What it means to specialize.

We work with a lot of firms on developing niches. Often firms equate developing a niche with specialization or developing specialists in an industry like manufacturing or health care, or functional area like business valuations or cost segregation services. They read or hear about all the benefits of specialization and they recognize the value of it, but in my experience, firms sometimes struggle with what it looks like.

It’s fairly typical that when I’m working with a partner group to define what it means to be a — specialist — each partner has a different idea. In order for specialization to become a competitive advantage everyone needs to be clear about what it means to specialize:

  • What does it look like in our firm?
  • What does it mean for individuals? Does it mean that professionals spend more than 50% of their chargeable time serving the industry?
  • Do we have a team? Or is it individually based?
  • What does it mean for the firm? Does it mean the firm generates more than XX% of revenue from clients in that market? Or spends a certain number of hours serving those clients? How many hours?

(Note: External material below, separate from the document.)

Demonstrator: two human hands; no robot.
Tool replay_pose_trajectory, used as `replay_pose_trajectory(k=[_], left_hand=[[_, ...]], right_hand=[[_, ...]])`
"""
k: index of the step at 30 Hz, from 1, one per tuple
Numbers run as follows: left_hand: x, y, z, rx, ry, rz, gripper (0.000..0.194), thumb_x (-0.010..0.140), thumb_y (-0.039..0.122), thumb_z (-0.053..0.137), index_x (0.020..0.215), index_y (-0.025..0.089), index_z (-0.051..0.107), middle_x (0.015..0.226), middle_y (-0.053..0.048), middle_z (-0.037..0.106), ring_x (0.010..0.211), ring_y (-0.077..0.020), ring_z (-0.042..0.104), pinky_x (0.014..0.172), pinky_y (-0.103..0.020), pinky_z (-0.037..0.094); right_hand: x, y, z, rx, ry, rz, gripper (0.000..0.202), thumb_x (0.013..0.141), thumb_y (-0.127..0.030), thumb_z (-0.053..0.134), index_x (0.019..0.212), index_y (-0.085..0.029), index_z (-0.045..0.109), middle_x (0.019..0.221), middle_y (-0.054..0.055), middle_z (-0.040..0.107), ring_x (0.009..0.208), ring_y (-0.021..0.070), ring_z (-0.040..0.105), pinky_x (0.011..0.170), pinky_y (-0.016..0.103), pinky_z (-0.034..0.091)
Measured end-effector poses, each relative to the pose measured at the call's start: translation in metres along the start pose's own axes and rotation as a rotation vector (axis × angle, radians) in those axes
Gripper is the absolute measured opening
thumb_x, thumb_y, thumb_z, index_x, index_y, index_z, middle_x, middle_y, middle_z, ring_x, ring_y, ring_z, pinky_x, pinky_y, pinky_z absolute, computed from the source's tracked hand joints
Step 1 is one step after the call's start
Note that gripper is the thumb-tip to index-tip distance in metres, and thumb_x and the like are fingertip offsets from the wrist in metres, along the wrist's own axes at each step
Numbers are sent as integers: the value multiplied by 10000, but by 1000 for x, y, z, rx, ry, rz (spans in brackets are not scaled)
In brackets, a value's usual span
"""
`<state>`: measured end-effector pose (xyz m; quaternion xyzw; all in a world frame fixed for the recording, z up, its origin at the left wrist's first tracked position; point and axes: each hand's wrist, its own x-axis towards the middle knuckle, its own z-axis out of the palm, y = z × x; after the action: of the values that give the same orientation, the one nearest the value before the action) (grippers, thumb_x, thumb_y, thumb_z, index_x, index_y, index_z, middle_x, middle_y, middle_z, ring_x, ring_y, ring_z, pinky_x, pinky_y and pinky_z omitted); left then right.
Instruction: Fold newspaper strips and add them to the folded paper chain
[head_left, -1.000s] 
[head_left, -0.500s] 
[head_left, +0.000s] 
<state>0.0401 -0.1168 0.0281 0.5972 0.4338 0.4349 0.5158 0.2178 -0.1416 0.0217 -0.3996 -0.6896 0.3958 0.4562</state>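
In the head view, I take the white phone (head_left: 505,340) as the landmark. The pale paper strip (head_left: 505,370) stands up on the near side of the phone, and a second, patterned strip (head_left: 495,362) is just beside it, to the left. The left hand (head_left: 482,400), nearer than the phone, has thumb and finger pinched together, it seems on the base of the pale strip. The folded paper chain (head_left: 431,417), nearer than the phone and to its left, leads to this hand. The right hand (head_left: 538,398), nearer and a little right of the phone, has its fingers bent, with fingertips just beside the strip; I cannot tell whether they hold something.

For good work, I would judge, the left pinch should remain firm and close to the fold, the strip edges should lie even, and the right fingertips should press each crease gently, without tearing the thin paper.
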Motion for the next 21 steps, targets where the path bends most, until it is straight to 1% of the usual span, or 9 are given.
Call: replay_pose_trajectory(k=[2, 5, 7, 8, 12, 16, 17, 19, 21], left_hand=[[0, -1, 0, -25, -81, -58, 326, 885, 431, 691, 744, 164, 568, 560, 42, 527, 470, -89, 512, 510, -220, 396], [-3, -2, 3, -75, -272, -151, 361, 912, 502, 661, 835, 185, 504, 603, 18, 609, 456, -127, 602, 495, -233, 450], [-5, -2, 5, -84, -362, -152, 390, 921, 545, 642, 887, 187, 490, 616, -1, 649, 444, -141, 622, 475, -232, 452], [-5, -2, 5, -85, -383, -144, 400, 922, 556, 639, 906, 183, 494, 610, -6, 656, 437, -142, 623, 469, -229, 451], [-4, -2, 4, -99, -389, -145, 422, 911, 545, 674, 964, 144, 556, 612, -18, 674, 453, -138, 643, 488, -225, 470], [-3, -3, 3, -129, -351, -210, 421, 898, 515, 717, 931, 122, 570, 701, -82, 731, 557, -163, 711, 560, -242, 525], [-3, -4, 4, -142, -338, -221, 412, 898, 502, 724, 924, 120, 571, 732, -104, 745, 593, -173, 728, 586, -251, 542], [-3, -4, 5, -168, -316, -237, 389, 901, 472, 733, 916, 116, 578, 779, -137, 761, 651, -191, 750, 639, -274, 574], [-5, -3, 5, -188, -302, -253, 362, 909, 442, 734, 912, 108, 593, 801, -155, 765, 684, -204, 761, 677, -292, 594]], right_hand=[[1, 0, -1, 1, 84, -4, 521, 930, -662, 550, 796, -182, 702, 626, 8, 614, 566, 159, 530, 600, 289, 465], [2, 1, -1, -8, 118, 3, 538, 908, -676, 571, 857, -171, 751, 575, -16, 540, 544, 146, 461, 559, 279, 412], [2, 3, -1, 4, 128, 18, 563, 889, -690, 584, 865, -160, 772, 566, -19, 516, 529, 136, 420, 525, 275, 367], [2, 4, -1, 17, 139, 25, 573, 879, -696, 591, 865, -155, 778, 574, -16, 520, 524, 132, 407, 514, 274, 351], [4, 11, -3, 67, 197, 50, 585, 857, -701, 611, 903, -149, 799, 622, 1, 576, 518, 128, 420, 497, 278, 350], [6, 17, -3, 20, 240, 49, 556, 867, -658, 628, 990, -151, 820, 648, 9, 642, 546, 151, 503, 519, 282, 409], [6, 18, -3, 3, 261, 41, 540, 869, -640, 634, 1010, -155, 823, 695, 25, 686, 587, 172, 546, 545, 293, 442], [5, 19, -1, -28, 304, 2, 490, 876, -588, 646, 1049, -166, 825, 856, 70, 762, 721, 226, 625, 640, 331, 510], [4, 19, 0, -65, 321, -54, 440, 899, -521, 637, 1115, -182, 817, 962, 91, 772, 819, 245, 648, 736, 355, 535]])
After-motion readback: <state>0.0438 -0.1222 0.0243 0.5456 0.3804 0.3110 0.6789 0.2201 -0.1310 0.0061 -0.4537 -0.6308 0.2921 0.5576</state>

The more specific the firm’s definition, the better the result.

Once the partner group sets a clear expectation for what it means for the firm to specialize the staff can better understand what kinds of behaviors are expected. The marketing professional can create the right messages to attract the right target market. The firm can begin to align processes internally with the definition so that clients in that target market begin to recognize the firm’s specialization.

And this gives the firm a great foundation from which to grow their top line.